I’m guessing that a lot of it is driven by the mixed messages we get about gas and the 150 year supply we hear so much about that was a shortage a decade ago. Even though conventional production has been in terminal decline, the shale gas assets of the Utica and Marcellus are sure to continue growing  forever, just like the Barnett, the Eagle Ford … or… umm. Yet the record shows all of these prior shale deposits clearly peaking. So why is it different this time?


It’s gotten quite convoluted. So much so that ‘m not sure which way is up anymore. Maybe it’s not so different this time. Maybe that’s why I feel like I’m being hustled.


Don’t you?


And there’s nothing people like more than a good hustle. An elaborate Ocean’s 11 type scheme to deceive and make someone believe one thing when in fact, there is some completely different going on. Three card monty, pigeon drop, energy independence – you know, all those.


Where am I going with this? Nowhere really. Well back to my vacation actually. A little self-indulgent because I wrote the outline of this while observing a variation of the oldest of hustles – I will call it the “Hotel Guest Hustle”. So I claim the right to weave that into my narrative.


On with the show. As you know, earlier this week I was in Montreal and while there I had occasion to observe a true master at his craft at work in the hotel bar whilst enjoying a glass of wine (the circumstances of why I was relegated to the hotel bar by my family shall remain out of bounds for now).. At any rate, while enjoying my wine, I watched* the epic hustle unfold. (* Note to anyone at a hotel bar – if you feel like the person sitting by themselves near you fiddling on their phone might be spying on you, it’s probably me)


Anyway, the basic story, while I was musing about natural gas, I noticed this 35’ish year old guy paying way too much attention to a 65 + American couple. They were chatting away and laughing like old friends but I quickly realized they were not associated. And how they chatted. Or, come to think of it, how the marks chatted and how much he listened. And how much he pumped them for information. And they gave it, willingly.  Where they lived (Oklahoma I believe). Where they owned a condo (San Diego). Where precisely in San Diego (ocean-front). The neighbours’ names in San Diego. The 9 months out of the year they don’t use their ocean front place. Their kids’ names. The name of their boat and what marina. Where they hide the freaking key. It was all out there for the taking. Life details which would allow the shiny newcomer to take advantage of the trusting old couple. And they had no clue they were being hustled.


The piece de resistance was at the end when he did the requisite fumble-rama with his bar tab and some BS about not wanting to charge his room for expense purposes – boom, tab paid. Conversation over, buddy is gone. Done.


Look, I have an active imagination. I don’t know if this was a con. But it sure seemed like one. And if something looks weird, or doesn’t add up, something has to give or you are being deceived.


Anyway, I only bring this up to point out how easy it is to be deceived. And that not everything is as it seems.
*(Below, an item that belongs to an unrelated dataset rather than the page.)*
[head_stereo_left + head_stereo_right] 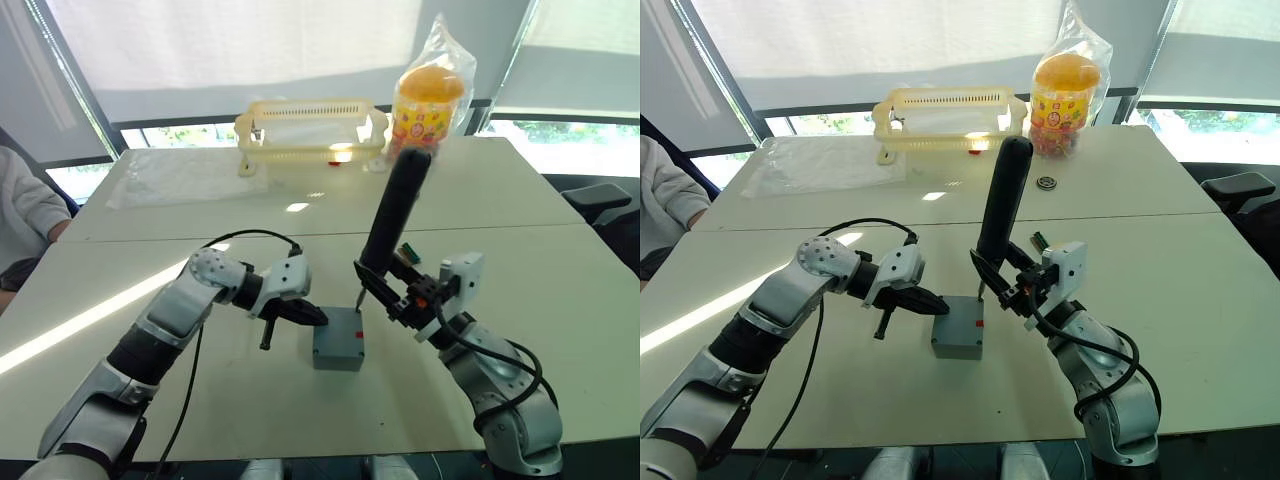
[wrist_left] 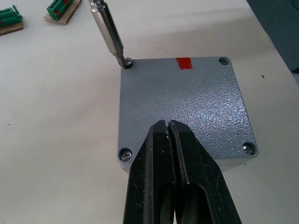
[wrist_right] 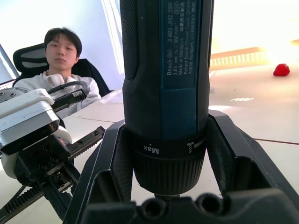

Like maybe the gas market.


We have waited 6 years. No wait, 10 years. No wait, 12 freaking years for it to recover. And we may finally be on the cusp of it happening. But everyone you talk to thinks otherwise. Because of shale gas and the 150 year supply and the fracking revolution. The same mindset of unlimited supply that is feeding the beast in the Permian.


But consider the following in a different context.


Storage shortages. Currently storage sits about 25% below last year’s levels and about 20% behind the five year average. Why is this significant? The last time this happened was in 2014 when gas prices did actually spike. If production is so darn prolific, why are we losing ground during injection season? Clearly demand is higher than anyone expected. Why else is this significant? Because current prices and the forward strip are behind where they were last year when we had way more slack in the system.


And the United States continues to find ways to get rid of natural gas. Consider all the LNG export facilities currently under construction and the export pipelines to a needy Mexico market, never mind all the petrochemical facilities planned. At current projections and if all the projects come to fruition, almost a quarter of US production will be designated for export. That’s a lot by the way.


Don’t even get me started on flaring.


And where is all the gas going to come from? Well right now, some 40% of US natural gas comes from the Marcellus which also accounts for pretty much 100% of the growth in production. What happens if it hiccups and isn’t carrying its share of the load anymore? The Utica isn’t catching up, New York won’t allow fracking and the last time I checked, drilling massive horizontal wells under Philadelphia isn’t in the cards. Exaggeration for dramatic effect, but you get the point/thesis.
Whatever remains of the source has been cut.